Ce qu’il faut pour libérer Assange et traîner les criminels de guerre qu’il a démasqués en justice, c’est la mobilisation de la classe ouvrière internationale.
Partout dans le monde, les travailleurs entrent en lutte contre les gouvernements qui sont le fer de lance de la persécution d’Assange. En Grande-Bretagne, aux États-Unis et partout ailleurs, les politiques d’«immunité collective» durant la pandémie, qui ont entraîné des infections et des décès massifs, suscitent une immense hostilité. Et maintenant, des grèves et des protestations massives se développent en opposition aux hausses de prix massives, aux réductions continues des salaires et aux coupes dans les dépenses sociales.
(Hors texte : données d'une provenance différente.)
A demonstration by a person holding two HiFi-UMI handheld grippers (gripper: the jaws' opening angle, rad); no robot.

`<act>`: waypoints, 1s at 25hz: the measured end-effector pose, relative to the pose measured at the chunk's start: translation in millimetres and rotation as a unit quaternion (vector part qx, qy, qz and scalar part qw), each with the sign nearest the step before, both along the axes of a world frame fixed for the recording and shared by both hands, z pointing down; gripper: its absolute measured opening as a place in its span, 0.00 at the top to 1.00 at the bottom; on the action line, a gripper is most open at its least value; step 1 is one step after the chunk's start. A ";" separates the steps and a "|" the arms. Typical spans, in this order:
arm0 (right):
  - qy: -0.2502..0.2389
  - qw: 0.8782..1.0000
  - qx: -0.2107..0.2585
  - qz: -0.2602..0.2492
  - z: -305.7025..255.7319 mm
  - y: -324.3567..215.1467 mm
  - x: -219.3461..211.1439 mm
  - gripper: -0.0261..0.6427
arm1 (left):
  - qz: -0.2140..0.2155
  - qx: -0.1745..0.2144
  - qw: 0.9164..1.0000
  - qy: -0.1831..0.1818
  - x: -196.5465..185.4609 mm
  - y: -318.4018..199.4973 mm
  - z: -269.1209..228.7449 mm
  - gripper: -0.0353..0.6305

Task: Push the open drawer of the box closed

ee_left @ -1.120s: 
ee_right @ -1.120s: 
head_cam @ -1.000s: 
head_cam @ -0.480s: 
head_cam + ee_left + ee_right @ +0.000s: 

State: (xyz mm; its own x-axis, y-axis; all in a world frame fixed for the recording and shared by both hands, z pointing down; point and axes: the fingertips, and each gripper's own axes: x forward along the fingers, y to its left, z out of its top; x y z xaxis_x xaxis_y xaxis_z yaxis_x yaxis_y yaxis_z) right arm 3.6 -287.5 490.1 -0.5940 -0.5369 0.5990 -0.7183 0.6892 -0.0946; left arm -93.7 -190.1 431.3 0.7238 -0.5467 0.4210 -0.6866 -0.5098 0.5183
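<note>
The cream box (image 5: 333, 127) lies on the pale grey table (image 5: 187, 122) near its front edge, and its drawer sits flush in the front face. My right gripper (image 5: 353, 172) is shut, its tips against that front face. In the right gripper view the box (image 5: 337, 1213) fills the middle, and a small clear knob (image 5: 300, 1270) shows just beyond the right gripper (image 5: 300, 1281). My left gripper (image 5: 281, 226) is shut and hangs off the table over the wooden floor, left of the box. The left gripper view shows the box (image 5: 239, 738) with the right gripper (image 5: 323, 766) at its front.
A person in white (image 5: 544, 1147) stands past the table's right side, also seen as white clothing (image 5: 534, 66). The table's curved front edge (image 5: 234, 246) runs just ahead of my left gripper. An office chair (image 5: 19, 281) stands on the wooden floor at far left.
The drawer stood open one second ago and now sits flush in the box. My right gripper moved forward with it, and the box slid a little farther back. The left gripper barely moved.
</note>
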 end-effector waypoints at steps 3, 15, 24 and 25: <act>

En Grande-Bretagne, 50.000 cheminots entrent en grève cette semaine. Beaucoup d’entre eux se trouveront à quelques kilomètres seulement de l’endroit où Assange est emprisonné. Aux États-Unis, des luttes se préparent parmi les travailleurs de l’automobile, les infirmières, les enseignants et d’autres secteurs, comme en Australie.
Ce mouvement émergent de la classe ouvrière constitue la base d’un combat pour la liberté d’Assange, la défense des droits démocratiques et la lutte contre la guerre. Nous appelons tous les travailleurs et les jeunes à prendre la défense d’Assange, dans une lutte pour défendre tous vos droits sociaux et démocratiques.